Please restate, exactly as written, the lines running from the beginning of the material through the line that has "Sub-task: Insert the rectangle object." in it.
------------------------------------
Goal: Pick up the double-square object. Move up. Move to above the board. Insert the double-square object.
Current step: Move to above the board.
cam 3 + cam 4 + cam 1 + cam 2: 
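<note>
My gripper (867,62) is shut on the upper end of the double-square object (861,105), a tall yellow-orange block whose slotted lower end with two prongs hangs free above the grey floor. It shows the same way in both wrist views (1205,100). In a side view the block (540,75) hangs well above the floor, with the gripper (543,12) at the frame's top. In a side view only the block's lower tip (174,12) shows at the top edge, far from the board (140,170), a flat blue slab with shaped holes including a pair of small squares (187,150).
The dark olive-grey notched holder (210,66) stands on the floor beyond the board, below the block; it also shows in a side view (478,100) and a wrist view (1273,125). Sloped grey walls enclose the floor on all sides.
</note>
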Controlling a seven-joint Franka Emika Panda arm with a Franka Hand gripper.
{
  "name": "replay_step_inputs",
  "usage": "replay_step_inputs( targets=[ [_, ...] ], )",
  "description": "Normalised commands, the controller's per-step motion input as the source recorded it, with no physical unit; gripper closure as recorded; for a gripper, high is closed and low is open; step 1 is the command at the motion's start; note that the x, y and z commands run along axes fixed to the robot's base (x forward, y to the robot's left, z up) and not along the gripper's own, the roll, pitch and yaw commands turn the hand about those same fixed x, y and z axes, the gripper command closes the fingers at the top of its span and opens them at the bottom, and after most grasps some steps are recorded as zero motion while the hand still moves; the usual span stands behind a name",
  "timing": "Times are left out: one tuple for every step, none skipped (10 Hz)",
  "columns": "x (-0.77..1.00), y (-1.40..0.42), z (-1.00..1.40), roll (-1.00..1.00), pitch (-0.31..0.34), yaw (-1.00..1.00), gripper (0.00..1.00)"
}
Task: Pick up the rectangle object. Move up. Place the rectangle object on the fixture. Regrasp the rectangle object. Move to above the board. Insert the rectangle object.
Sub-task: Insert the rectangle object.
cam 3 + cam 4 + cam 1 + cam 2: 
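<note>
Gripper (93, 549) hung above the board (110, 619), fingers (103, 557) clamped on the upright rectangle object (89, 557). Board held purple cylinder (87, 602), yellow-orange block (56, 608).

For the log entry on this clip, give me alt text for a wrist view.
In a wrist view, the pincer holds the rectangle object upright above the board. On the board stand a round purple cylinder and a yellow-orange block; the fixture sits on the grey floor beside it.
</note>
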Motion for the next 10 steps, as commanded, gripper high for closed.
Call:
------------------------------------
◆ RESULT BELOW ◆
Goal: Pick up the double-square object. Move up. Move to above the board. Insert the double-square object.
Current step: Move to above the board.
cam 3 + cam 4 + cam 1 + cam 2: 
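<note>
My gripper (867,62) is shut on the upper end of the double-square object (861,105), a tall yellow-orange block whose slotted lower end with two prongs hangs free above the grey floor. It shows the same way in both wrist views (1205,100). In a side view the block (540,75) hangs well above the floor, with the gripper (543,12) at the frame's top. In a side view only the block's lower tip (174,12) shows at the top edge, far from the board (140,170), a flat blue slab with shaped holes including a pair of small squares (187,150).
The dark olive-grey notched holder (210,66) stands on the floor beyond the board, below the block; it also shows in a side view (478,100) and a wrist view (1273,125). Sloped grey walls enclose the floor on all sides.
</note>
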Controlling a seven-joint Franka Emika Panda arm with a Franka Hand gripper.
{
  "name": "replay_step_inputs",
  "usage": "replay_step_inputs( targets=[ [_, ...] ], )",
  "description": "Normalised commands, the controller's per-step motion input as the source recorded it, with no physical unit; gripper closure as recorded; for a gripper, high is closed and low is open; step 1 is the command at the motion's start; note that the x, y and z commands run along axes fixed to the robot's base (x forward, y to the robot's left, z up) and not along the gripper's own, the roll, pitch and yaw commands turn the hand about those same fixed x, y and z axes, the gripper command closes the fingers at the top of its span and opens them at the bottom, and after most grasps some steps are recorded as zero motion while the hand still moves; the usual span stands behind a name",
  "timing": "Times are left out: one tuple for every step, none skipped (10 Hz)",
  "columns": "x (-0.77..1.00), y (-1.40..0.42), z (-1.00..1.40), roll (-1.00..1.00), pitch (-0.31..0.34), yaw (-1.00..1.00), gripper (0.00..1.00)"
}
Task: Pick up the rectangle object. Move up. Place the rectangle object on the fixture. Regrasp the rectangle object. Move to above the board. Insert the rectangle object.
Sub-task: Insert the rectangle object.

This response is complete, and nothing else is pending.